Напившись, Федор ронял тяжелую и мутную голову на покрытый зеленым сукном стол. Ему было на удивление все равно. Лепетенко нетвердым шагом выходил в сад, на звук рифмованных слов, которые были ему глубоко чужды и неинтересны:
– О тебе, моя Африка, шепотом, В небесах говорят серафимы... И твое открывая Евангелье, Повесть жизни ужасной и чудной, О неопытном думают ангеле, Что приставлен к тебе, безрассудной, - нараспев читал "переводчик", а "полпредша" чуть не плакала...Лепетенко подходил к странной паре, старательно делая вид, что закуривает. Искоса, пьяным взглядом смотрел на Ларису Михайловну и толмача, который предусмотрительно замолкал при его появлении. Потом Семен возвращался к полпреду, докладывать.
– Слышь, Федорыч, - говорил он Раскольникову.
– Действительно стишки читает. Что-то про серафимов и ангелов... Не пойму, духовное что ли? Как таких в органах терпят? Про Африку ерунда какая-то, что к ней ангелы приставлены... Или "архангелы"... Это уже про жандармов, значит... Такое мое мнение.
– Так это он Лариске ЕГО стихи читает!
– скрипел зубами Раскольников. Стучал кулаком по столу от бессильной злости, разливал чернила и виски.
– Чьи, Федорыч?
– непонимающе спрашивал Лепетенко, подхватывая падающую флягу, - Вот засада! Пустая...
– Да белогвардейца одного, тоже поэтишки, с которым до меня путалась, сучка богемная, - стонал Раскольников.
– В Питере его к стенке прислонили, а он мне до сих пор жизни не
– Ты чего, Федор, сам его приложил, беляка этого? Или поспособствовал?
– как бы невзначай интересовался Лепетенко, даже в пьяном виде не упускавший случая залезть в прошлое начальника (пригодится!).
– Поспособствовал... А мог бы - сам в расход вывел! Не до того тогда было. Кронштадская буза только прошла, тишком сидел.
– Может, надоумишь, как? Глядишь, и мне пригодится.
– А ты сам не знаешь, или нож на меня точишь, гнида?
– Раскольников протянул через стол руку сграбастать собутыльника за ворот расстегнутого френча. Лепетенко ловко увернулся:
– Не бузуй, Федор. Ты мне не только командир, братишка, знаешь. Обидные такие твои слова! Сам понимаешь, время такое. Поделись опытом.
– С тобой, что ли?
– Раскольников пьяно расхохотался.
– Ты, Семка, сам эту науку лучше меня знаешь! Черкнул кому надо что надо. Что, к примеру, на квартире у гада кронштадские прокламации... А не нашли бы - подкинули! Кому вера - ему, или мне?! Хотя, сейчас уже и мне веры не будет. А тебе - да, может быть. Мотай на ус...

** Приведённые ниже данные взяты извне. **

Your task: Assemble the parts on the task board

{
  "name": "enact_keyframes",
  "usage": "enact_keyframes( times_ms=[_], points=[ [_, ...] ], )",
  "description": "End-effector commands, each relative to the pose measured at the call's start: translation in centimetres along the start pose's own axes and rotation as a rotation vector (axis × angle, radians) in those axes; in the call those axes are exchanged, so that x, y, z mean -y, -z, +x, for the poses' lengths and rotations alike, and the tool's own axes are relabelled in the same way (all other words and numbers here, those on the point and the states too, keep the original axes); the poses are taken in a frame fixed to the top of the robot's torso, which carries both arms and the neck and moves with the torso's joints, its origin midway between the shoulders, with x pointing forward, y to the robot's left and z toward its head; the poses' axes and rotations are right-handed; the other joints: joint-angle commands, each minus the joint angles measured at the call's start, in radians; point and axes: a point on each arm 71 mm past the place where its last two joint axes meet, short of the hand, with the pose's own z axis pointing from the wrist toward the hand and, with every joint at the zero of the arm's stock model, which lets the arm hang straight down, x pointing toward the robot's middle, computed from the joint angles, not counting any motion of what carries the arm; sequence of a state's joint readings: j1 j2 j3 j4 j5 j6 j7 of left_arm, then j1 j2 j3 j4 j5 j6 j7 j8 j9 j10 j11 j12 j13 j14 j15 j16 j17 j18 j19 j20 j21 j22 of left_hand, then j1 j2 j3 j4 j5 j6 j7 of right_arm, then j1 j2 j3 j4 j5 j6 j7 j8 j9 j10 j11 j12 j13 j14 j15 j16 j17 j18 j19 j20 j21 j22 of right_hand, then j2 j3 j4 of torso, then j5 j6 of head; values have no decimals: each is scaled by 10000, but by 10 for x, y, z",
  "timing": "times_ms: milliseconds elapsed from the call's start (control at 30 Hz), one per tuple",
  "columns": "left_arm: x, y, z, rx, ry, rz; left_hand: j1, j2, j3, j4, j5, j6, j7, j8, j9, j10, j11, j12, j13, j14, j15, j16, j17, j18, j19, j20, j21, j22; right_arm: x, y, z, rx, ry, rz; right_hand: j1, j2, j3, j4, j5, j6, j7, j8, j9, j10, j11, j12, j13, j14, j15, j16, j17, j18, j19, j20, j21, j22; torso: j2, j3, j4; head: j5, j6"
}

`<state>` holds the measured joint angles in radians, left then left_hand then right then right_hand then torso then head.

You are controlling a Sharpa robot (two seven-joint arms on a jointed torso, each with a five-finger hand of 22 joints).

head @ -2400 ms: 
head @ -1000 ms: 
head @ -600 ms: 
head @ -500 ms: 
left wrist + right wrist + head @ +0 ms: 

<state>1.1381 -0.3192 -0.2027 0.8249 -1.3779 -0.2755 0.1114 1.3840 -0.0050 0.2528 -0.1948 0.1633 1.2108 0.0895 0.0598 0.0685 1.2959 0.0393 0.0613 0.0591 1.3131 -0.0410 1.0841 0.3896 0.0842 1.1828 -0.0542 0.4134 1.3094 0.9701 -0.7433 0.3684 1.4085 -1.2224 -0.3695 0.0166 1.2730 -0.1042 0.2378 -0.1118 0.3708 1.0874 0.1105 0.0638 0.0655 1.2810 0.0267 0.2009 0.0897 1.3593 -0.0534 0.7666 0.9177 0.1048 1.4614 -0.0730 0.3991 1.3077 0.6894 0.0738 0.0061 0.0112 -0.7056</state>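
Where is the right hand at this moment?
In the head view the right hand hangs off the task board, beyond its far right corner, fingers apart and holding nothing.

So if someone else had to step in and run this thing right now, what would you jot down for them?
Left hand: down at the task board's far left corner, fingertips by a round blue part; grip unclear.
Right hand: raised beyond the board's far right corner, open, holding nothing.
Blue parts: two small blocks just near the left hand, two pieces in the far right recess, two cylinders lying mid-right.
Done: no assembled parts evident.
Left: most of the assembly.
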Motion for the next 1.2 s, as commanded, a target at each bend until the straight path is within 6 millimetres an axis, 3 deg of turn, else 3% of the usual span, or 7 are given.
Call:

– Ну, Федор, я к сарбозам еще за одной сгоняю - они эту сивуху по два штофа за фунт отдают! Жадоба...
Семен уходил и забывал вернуться. Раскольников спал, или бредил, и снова видел во сне ненавистное лицо мертвого соперника с победно смеющимися косящими глазами.
Под утро, проводив свою даму до порога ее комнаты и нежно пожав ее узкую, но крепкую ладонь, Сергей Колбасьев возвращался к себе в самом приятном расположении духа. Вдыхая ароматы южной ночи и игнорируя доносившийся из города унылый рев ишака, он размышлял о том, как некстати революционная мораль провозгласила поцелуй желанной женской ручки пережитком старого режима. Ведь без этого гораздо сложнее стало перейти к более приятным частям тела... А полпреда Раскольникова он достанет. Рано или поздно.
– Сергей Адамыч, разговор имеется, - прозвучал внезапно весьма неприятный на фоне этих сладостных раздумий голос. На скамье, еще хранившей тепло ее тела, развалился Семен Лепетенко в расхристанном кителе и с початой бутылкой виски в руке, но выглядевший вполне трезвым. Колбасьев молча опустился рядом.
– Ты красный военмор, Гражданку прошел, воевал, - сказал бывший переводчик, в голосе его звучали хорошо поставленные проникновенные нотки.
– Я тоже. Ты мой братишка, тебя уважаю. Предупредить хочу.
– О чем?
– заметно оживился Сергей Адамович.
– Бойся полпреда. Он тебя к своей бабе опасно ревнует. Просто полундра. Хорошо, пьяный был - я у него наган силой вырвал и на боковую спровадил - сейчас дрыхнет.
– Спасибо, - сдержанно поблагодарил Колбасьев, привыкший не показывать своих эмоций людям, низшим по положению.
– Я остерегусь.
Лепетенко криво усмехнулся:
– Остерегись, остерегись. Только поскорее. Ты знаешь, у полпредши человек до Федора был, стишки те писал, про Африку, про архангелов. Беляк, правда... Федорыч сегодня весь вечер похвалялся, что и тебя, как его... У того там прокламации какие-то нашли, или что? Смотри!.. Я предупредил.